In [1]:
import pandas as pd
from sklearn.feature_extraction.text import TfidfVectorizer, CountVectorizer
from sklearn.naive_bayes import MultinomialNB
from sklearn.linear_model import SGDClassifier
from sklearn.pipeline import make_pipeline, Pipeline
from sklearn.metrics import f1_score
from sklearn.model_selection import GridSearchCV

In [2]:
#Carregando os dados
train = pd.read_csv('./data/train_small.csv')
test = pd.read_csv('./data/test_small.csv')


In [3]:
#Vizualizando os dados
train.head()

Unnamed: 0,themes,process_id,file_name,document_type,pages,body
0,[232],AI_856934,AI_856934_1926210_1060_17072013.pdf,outros,1,"{""tribunal justiça estado bahia poder judiciár..."
1,[232],AI_856934,AI_856934_1926211_34_17072013.pdf,outros,1,"{""excelentíssimo senhor doutor juiz direito ju..."
2,[232],AI_856934,AI_856934_1926211_34_17072013.pdf,outros,2,"{""razões recurso inominado recorrente atlantic..."
3,[232],AI_856934,AI_856934_1926211_34_17072013.pdf,outros,3,"{""empresa recorrente tornou credora dos débito..."
4,[232],AI_856934,AI_856934_1926211_34_17072013.pdf,outros,4,"{""entretanto verdade parte apelante tornou tit..."


In [4]:
#Particionando os dados
x_train = train['body']
y_train = train['document_type']

x_test = test['body']
y_test = test['document_type']

scoring = {
    'f1_micro',
    'f1_macro',
    'f1_weighted'
}

# TfidfVectorizer + MultinomialNB

In [None]:
pipeline = Pipeline([
    ('vect', TfidfVectorizer()),
    ('clf', MultinomialNB())
])

parameters = {
    'vect__min_df': [1, 2, 3],
    'vect__smooth_idf': [True],
    'vect__ngram_range': [(1, 1), (1, 2), (1, 3)]
}

grid_search = GridSearchCV(estimator=pipeline, param_grid=parameters, n_jobs=-1, verbose=1, scoring=scoring, refit='f1_micro')
grid_search.fit(x_train, y_train)

print("Best parameters:")
print(grid_search.best_params_)

print("Best scorers: ")
print(grid_search.best_score_)

tfidf_naive = grid_search.best_estimator_

Fitting 5 folds for each of 9 candidates, totalling 45 fits


In [None]:
#Previsão
print('F1-Score (micro) Test: ', f1_score(y_test, tfidf_naive.predict(x_test), average='micro'))
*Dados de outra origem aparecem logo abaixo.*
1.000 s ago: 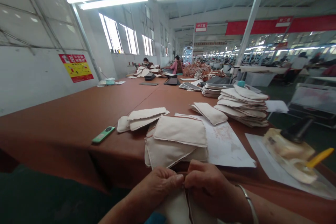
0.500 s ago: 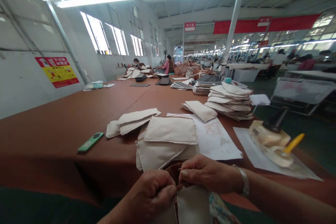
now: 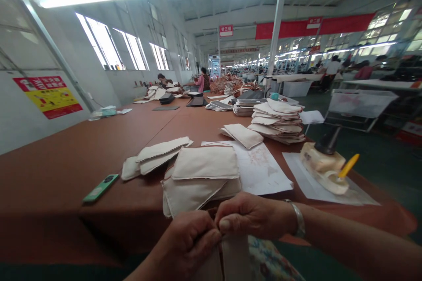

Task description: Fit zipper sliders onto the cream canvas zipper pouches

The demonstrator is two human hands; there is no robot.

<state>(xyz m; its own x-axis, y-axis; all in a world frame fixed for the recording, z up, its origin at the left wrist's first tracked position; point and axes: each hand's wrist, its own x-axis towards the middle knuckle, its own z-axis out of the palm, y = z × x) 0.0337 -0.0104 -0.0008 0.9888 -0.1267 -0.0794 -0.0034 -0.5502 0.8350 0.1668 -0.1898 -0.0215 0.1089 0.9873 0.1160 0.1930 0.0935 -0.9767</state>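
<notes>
In front of my body, below the table edge, both hands pinch the top of a cream fabric pouch with a brown edge (image 3: pixel 234 254). My left hand (image 3: pixel 189 239) is closed on its left side, thumb against the seam. Fingers curled, my right hand (image 3: pixel 252 217) grips the edge right beside it; a silver bracelet circles that wrist. The two hands touch or nearly touch, and they hide the piece's upper edge. Just beyond them lies a pile of similar cream pieces (image 3: pixel 206 163) on the brown-covered table (image 3: pixel 108 145).
A green phone (image 3: pixel 100 188) lies at the left. More cream pieces (image 3: pixel 161 153) and a taller stack (image 3: pixel 277 122) sit farther back. At the right, a stained pale container with a yellow-handled tool (image 3: pixel 348 166) rests on white paper (image 3: pixel 293 167). Co-workers (image 3: pixel 201 80) sit far off.
My view has turned slightly right, so the table things appear shifted left. My hands have drawn closer together over the pouch's edge, covering the brown opening seen before.
</notes>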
# TfidfVectorizer + SDGClassifier

In [None]:
pipeline = Pipeline([
    ('vect', TfidfVectorizer()),
    ('clf',  SGDClassifier())
])

parameters = {
    'vect__min_df': [1, 2, 3],
    'vect__smooth_idf': [True],
    'vect__ngram_range': [(1, 1), (1, 2), (1, 3)]
}


grid_search = GridSearchCV(estimator=pipeline, param_grid=parameters, n_jobs=-1, verbose=10, scoring=scoring, refit='f1_micro')
grid_search.fit(x_train, y_train)
print("Best parameters:")
print(grid_search.best_params_)
print("Best scorers: ")
print(grid_search.best_score_)
tfidf_sdg = grid_search.best_estimator_


In [None]:
print('F1-Score (micro) Test: ', f1_score(y_test, tfidf_sdg.predict(x_test), average='micro')) # 0.93 - antes 0.90

# CountVectorizer + SDGClassifier

In [None]:
pipeline = Pipeline([
    ('vect', CountVectorizer()),
    ('clf', SGDClassifier())
])

parameters = {
    'vect__min_df': [1, 2, 3],
    'vect__ngram_range': [(1, 1), (1, 2), (1, 3)],
    'vect__max_df': [0.5, 0.75, 1.0]
}

grid_search = GridSearchCV(estimator=pipeline, param_grid=parameters, n_jobs=-1, verbose=10, scoring=scoring, refit='f1_micro')
grid_search.fit(x_train, y_train)

print("Best parameters:")
print(grid_search.best_params_)

print("Best scorers: ")
print(grid_search.best_score_)

countv_sdg = grid_search.best_estimator_

In [None]:
print('F1-Score (micro) Test: ', f1_score(y_test, countv_sdg.predict(x_test), average='micro'))